Single out the lines of the material that contain "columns" and copy them.

BEGIN The data

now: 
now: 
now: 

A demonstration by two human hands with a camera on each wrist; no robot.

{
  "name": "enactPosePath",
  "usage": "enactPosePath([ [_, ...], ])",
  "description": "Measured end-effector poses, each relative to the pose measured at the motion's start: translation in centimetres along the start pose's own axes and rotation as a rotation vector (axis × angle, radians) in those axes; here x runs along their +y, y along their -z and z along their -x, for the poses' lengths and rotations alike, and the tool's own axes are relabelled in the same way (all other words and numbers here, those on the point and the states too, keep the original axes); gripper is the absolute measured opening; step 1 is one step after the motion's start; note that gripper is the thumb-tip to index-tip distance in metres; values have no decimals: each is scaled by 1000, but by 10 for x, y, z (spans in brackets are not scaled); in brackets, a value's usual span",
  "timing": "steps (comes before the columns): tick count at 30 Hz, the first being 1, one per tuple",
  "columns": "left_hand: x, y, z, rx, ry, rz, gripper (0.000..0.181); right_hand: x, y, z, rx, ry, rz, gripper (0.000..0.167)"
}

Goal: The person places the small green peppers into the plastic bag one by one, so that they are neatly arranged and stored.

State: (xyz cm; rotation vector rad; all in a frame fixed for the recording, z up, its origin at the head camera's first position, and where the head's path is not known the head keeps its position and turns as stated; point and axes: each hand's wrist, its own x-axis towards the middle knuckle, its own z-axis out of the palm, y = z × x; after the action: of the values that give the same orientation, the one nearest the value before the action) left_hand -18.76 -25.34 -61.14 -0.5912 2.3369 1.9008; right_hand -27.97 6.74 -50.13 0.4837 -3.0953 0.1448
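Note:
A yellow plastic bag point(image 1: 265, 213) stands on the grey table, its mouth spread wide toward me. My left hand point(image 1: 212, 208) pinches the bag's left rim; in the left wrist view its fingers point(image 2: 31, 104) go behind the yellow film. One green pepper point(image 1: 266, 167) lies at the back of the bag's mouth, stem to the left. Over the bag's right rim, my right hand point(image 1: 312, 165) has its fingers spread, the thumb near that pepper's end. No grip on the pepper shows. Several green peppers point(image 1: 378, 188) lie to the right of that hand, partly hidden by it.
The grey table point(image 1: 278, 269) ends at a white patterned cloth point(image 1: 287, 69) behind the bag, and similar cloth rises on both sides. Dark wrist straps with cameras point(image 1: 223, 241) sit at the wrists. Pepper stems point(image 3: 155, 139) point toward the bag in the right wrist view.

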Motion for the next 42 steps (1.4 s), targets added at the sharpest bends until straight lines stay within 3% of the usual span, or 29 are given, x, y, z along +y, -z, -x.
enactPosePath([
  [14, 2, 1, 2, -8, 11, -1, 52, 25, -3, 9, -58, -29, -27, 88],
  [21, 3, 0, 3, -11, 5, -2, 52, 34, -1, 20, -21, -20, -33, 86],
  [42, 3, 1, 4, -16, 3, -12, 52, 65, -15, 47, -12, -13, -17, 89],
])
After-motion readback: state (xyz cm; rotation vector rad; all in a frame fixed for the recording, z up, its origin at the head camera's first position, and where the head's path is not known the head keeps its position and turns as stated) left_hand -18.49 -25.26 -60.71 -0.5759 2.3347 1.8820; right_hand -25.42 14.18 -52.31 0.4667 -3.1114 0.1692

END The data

*Solution to this task:*
  "timing": "steps (comes before the columns): tick count at 30 Hz, the first being 1, one per tuple",
  "columns": "left_hand: x, y, z, rx, ry, rz, gripper (0.000..0.181); right_hand: x, y, z, rx, ry, rz, gripper (0.000..0.167)"

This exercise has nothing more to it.